Data shown
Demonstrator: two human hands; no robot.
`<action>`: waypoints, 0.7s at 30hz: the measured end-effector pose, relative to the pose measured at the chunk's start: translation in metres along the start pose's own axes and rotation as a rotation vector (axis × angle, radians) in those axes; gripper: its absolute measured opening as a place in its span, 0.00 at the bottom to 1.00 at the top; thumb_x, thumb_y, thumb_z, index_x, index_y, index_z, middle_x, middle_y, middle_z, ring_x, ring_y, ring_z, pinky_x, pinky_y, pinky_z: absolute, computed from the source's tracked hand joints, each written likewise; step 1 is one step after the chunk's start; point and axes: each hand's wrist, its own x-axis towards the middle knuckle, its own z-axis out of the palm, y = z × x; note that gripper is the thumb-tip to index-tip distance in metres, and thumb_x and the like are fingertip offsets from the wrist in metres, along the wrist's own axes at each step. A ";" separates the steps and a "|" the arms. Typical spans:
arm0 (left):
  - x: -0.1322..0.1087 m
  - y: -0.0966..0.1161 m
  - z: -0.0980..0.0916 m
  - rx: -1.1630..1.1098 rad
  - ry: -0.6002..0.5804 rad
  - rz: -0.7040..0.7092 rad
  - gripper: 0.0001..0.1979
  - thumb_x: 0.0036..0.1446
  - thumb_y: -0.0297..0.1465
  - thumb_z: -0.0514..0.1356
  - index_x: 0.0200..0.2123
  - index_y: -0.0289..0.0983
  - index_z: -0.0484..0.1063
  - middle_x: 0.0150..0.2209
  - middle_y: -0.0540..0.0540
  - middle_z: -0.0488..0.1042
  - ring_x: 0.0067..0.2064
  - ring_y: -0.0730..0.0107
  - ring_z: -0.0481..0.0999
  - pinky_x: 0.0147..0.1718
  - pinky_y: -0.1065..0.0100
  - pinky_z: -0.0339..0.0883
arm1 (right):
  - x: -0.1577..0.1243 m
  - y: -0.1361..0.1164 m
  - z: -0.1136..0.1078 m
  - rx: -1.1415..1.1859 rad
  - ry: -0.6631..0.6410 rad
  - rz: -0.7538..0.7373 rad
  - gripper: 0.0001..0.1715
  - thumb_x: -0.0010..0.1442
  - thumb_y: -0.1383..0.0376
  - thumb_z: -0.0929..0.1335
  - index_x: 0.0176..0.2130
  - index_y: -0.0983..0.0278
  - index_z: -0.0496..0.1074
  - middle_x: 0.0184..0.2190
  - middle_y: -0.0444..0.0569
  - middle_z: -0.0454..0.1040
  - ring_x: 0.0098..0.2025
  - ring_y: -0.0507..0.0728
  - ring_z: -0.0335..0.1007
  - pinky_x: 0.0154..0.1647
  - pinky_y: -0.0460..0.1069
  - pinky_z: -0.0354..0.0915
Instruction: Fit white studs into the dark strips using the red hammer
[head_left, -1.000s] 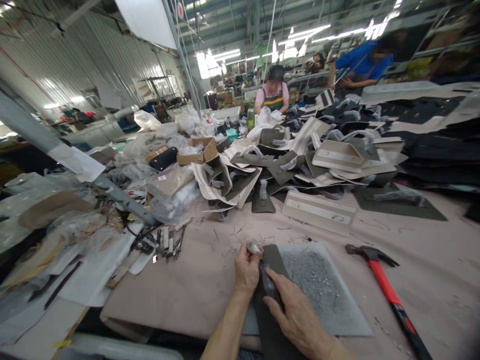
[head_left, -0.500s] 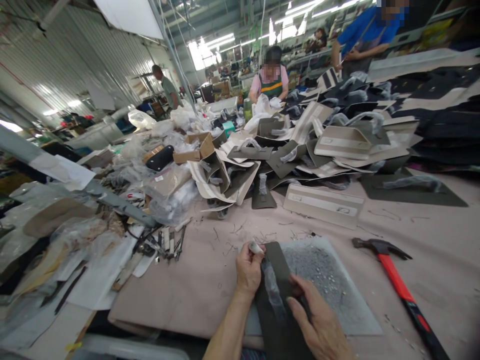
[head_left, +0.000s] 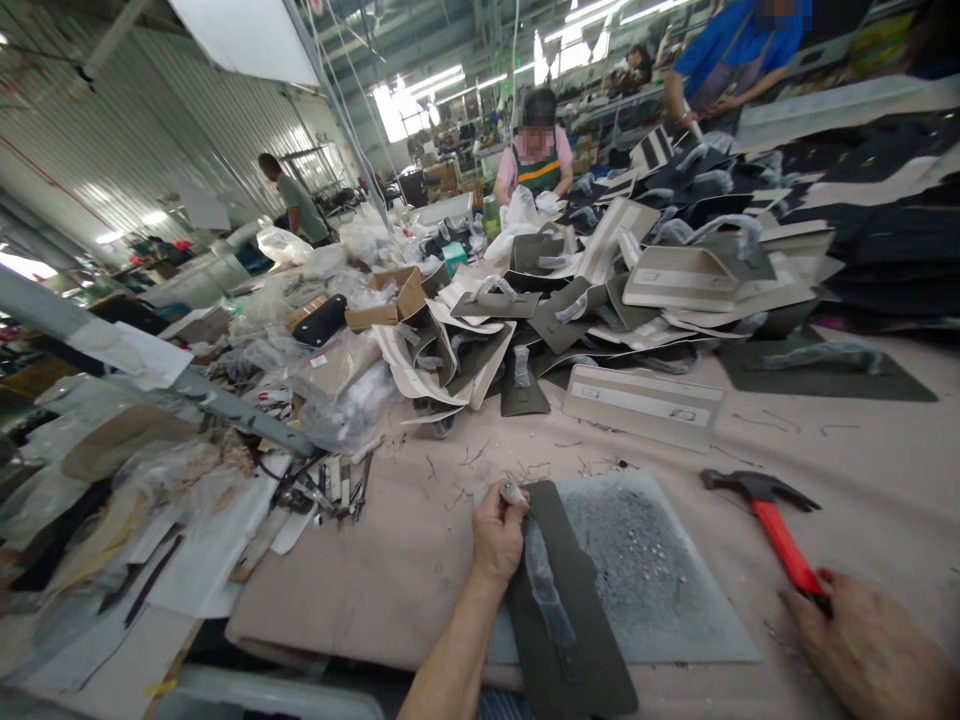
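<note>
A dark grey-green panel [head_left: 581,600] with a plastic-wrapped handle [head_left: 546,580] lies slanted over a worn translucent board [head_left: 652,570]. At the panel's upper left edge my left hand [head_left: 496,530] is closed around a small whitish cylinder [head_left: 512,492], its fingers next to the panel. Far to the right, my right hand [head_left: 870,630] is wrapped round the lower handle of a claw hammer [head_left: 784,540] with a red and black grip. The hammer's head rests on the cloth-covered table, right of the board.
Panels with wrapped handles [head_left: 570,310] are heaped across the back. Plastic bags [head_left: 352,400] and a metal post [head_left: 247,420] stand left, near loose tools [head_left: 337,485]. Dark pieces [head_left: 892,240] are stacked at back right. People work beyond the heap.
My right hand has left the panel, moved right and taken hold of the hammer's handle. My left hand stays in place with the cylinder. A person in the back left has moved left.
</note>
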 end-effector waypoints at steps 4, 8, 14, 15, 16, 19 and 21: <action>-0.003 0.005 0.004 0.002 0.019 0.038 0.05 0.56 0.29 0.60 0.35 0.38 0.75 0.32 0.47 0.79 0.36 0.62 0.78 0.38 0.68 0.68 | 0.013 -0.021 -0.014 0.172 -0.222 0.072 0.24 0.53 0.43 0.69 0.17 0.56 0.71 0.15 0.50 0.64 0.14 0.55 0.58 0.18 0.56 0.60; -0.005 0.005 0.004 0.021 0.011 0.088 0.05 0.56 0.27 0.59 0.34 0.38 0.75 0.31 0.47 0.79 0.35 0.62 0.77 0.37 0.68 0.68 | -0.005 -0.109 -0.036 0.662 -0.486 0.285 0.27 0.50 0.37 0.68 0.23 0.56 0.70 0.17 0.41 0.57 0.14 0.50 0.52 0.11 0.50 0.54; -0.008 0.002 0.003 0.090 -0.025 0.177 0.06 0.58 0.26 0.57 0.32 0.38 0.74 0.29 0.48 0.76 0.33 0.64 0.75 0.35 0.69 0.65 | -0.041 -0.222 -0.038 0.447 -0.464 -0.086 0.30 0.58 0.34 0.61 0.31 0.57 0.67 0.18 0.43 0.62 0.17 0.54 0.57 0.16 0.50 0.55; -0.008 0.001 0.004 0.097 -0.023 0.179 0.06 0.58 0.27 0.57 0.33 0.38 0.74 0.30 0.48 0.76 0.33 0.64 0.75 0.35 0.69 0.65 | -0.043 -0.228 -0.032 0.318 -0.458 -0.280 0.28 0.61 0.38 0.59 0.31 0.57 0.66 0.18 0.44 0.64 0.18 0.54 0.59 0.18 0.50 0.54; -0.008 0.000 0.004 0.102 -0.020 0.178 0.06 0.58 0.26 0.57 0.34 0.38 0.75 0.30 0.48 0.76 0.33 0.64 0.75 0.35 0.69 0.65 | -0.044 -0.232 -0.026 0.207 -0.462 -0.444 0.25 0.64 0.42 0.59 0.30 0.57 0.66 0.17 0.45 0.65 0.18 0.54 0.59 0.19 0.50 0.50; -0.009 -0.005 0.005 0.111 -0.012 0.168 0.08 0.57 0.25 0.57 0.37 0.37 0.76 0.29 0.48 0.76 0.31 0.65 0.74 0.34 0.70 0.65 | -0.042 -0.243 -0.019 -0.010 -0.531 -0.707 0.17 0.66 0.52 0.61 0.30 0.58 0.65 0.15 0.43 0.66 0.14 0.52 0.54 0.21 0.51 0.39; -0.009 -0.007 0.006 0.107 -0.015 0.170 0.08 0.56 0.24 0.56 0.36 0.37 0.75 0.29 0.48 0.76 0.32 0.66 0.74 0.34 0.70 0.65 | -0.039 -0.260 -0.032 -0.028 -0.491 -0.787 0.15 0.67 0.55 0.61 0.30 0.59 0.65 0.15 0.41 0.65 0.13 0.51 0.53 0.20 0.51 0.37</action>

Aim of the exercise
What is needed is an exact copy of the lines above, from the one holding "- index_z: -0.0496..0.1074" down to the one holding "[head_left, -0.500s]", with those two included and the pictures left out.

Output below
  - index_z: -0.0496..0.1074
  - middle_x: 0.0184..0.2190
  - middle_y: -0.0444..0.0569
  - middle_z: -0.0454..0.1040
  - ring_x: 0.0098..0.2025
  - ring_y: -0.0507..0.0728
  - ring_z: -0.0335..0.1007
  - pinky_x: 0.0154..0.1647
  - pinky_y: -0.0460..0.1069
  - pinky_z: -0.0354..0.0915
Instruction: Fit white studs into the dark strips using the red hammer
[head_left, -1.000s] 
[head_left, -0.500s] 

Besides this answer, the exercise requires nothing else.